As Discovery replaces distribution business models, the disruption is hardly surprising. Game companies have to learn how to make a different kind of game, on a different platform and using a different business model. Fewer companies will recognize the need, face the challenge and execute well on the massive pivot that is required.

The most vulnerable companies will be those game industry players that currently only add value as channels and that don’t own either relevant technology or game brands and game IP. By analogy, Blockbuster left itself open to disruption by Netflix, and Netflix is disrupting itself as they shift from DVDs to digital streaming. But if movie streaming can easily move to the cloud, there is no reason that the film companies, like J.K. Rowling, cannot operate their own services. They could easily join together in a shared cloud back-end and subscription program – and eliminate Netflix. Similarly, I predicted the demise of RIMM and the Blackberry seven years ago when they had dominant control over mobile enterprise email. At the time they had a barrier to entry advantage in the form of distribution technology. But they did not own or control either email solutions or the email messages themselves.

In the game industry, Valve’s outstanding service, Steam, pioneered digital downloads of PC games and disrupted conventional retailers. Now, Steam is subject to disruption from live streaming services like Gaikai and OnLive.

In each of these examples, technology innovation as applied to distribution is being used as a barrier to entry. But the disruption is more fundamental and far-reaching with free games in the convenience of the browser. Why? Because the browser with a Discovery business model eliminates the need to depend on another company, either for distribution technology or distribution itself.

The necessary and fundamental conclusion from this is that every successful game company in the future will need to be vertically integrated and will need to own a critical mass of their own game IP. This will include new companies like Zynga, where they are building their own technology infrastructure to support original game brands. Traditional companies will have to invest more heavily in new digital game brands that they can own, and will have to acquire others. Anyone that assumes that they can survive only as a distribution middleman will be first commoditized and then made irrelevant and get wiped out. GameStop is particularly exposed at the moment. In trying to avoid becoming Blockbuster, they’ve made three acquisitions that have to do with digital distribution technologies. They don’t yet realize they will need to be a game content owner, too. From this standpoint, despite their recent success it may become an issue for Apple, Facebook and Google since none of them own any games. They’re thinking like distributors. One result of this is that Facebook inadvertently created Zynga, which really worked out well for Zynga. Were I Facebook, I would prefer to own Zynga.
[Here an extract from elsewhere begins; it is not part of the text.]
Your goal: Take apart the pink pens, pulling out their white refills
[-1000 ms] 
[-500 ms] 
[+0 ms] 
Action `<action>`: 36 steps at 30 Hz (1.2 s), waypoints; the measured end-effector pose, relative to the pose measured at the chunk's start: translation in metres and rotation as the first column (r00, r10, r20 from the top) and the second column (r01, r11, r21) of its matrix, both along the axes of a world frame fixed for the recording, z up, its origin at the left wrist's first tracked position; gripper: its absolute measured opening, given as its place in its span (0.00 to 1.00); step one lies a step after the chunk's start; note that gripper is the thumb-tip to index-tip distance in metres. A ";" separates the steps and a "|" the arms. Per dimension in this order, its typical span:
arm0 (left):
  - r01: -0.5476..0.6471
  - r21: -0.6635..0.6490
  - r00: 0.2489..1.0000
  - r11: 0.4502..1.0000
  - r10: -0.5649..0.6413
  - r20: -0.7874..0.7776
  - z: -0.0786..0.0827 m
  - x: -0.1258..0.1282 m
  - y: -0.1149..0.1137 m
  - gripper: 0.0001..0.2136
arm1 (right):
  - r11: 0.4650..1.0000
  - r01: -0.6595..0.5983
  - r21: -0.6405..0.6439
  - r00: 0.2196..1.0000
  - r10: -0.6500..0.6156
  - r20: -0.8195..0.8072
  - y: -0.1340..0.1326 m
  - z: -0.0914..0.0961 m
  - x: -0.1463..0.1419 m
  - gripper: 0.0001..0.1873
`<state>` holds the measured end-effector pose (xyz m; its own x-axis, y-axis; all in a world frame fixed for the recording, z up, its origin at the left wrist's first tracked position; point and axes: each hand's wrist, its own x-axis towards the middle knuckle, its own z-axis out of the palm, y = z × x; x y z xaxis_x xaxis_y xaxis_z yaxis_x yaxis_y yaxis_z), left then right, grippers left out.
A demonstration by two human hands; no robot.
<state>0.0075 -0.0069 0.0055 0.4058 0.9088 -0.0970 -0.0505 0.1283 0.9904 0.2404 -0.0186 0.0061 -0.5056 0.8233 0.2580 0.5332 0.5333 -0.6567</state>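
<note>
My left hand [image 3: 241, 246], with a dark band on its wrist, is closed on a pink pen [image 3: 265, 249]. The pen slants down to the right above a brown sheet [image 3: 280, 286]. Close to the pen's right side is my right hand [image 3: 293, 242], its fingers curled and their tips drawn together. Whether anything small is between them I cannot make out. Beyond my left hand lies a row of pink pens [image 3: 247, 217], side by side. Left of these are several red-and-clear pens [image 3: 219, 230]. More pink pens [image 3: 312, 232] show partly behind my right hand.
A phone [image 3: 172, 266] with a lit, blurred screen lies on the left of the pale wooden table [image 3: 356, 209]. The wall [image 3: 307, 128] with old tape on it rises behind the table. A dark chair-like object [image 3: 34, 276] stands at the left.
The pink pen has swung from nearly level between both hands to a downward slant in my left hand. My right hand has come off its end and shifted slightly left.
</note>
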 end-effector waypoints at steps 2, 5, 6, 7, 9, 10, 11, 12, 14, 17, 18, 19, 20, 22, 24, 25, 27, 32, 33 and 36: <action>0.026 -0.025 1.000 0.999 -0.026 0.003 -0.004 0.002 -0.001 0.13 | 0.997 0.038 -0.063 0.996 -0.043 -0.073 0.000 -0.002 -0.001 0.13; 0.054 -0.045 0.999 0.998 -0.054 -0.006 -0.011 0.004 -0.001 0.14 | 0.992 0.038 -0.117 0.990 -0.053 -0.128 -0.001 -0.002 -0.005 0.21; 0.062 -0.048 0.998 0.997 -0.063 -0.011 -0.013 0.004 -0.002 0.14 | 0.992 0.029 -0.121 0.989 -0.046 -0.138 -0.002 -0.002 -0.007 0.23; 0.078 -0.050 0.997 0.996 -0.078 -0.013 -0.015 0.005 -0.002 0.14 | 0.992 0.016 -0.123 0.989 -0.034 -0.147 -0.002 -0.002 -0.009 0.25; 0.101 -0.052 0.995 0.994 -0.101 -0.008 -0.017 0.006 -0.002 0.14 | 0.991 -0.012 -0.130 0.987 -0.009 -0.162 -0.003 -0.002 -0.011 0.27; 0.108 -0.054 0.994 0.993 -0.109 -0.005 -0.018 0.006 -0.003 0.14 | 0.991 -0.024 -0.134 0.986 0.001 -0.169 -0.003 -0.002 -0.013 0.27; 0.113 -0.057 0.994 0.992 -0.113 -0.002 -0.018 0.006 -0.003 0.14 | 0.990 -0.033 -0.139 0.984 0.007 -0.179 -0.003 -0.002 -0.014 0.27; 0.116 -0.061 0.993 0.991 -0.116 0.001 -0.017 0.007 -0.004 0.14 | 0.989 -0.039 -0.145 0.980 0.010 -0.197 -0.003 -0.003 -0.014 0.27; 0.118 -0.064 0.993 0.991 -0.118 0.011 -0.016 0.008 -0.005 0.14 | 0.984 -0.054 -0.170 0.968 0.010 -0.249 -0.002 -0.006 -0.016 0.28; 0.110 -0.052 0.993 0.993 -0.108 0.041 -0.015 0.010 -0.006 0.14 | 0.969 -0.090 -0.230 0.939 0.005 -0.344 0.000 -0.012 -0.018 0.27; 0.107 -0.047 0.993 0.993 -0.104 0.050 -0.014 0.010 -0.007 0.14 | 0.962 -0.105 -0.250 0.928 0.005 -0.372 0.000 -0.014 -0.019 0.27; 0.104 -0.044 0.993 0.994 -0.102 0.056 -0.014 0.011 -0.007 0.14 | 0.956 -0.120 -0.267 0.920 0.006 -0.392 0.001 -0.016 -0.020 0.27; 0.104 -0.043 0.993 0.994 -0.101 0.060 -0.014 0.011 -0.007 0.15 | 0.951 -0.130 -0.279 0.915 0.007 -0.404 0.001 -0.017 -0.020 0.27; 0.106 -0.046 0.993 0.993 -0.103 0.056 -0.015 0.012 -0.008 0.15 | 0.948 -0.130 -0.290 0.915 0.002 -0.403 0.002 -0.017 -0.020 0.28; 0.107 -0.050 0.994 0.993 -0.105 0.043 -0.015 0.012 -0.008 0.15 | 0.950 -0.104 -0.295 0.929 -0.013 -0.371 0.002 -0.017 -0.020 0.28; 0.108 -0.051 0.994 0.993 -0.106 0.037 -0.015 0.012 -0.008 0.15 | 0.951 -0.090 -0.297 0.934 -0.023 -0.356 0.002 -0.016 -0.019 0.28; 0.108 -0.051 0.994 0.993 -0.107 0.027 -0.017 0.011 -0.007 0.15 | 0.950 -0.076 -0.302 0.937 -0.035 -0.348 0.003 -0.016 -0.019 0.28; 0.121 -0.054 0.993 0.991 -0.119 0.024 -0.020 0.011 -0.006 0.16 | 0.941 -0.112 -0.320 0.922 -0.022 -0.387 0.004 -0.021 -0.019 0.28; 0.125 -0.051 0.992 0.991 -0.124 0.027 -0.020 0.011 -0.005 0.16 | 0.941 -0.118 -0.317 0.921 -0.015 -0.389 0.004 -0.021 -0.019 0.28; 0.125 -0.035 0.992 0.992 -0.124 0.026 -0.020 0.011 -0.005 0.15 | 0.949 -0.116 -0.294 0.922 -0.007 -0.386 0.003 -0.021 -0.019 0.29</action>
Many prior media industries have faced a related issue. NBC and CBS would have been unable to build national radio and TV networks without also themselves operating studios that produced and owned a lot of their content, beginning with the news. The most profitable period in film history was when most theaters were owned by studios that mostly ran their own movies – until the government made them break it up. Nintendo has always been smart about this issue. They’ve always had the best “first party” games such as Mario, Zelda and Pokemon. They’ve also always offered licenses for third-parties that have been very profitable for Nintendo because the third-parties never had any negotiating leverage – they knew that Nintendo could, and would, succeed with or without them. Similarly, book, music and film companies have always built distribution pipes that they offer to third-parties. But they don’t let the third-parties become the tail wagging the dog – they always fund and produce plenty of their own content and therefore maintain the leverage in third-party negotiations. After I founded EA, I spent a decade building EA brands for this reason. But within three years I was also supplementing with distribution deals to help cover our overhead, and brand licenses were blended in over time.

But the Discovery model is a much more shocking and severe shift because it completely eliminates distribution. Most people are going to find this hard to believe and many companies are going to wait too long before they figure it out. The winners will invest early in browser game technologies, brands and IP and will plan correctly to own enough of their own content.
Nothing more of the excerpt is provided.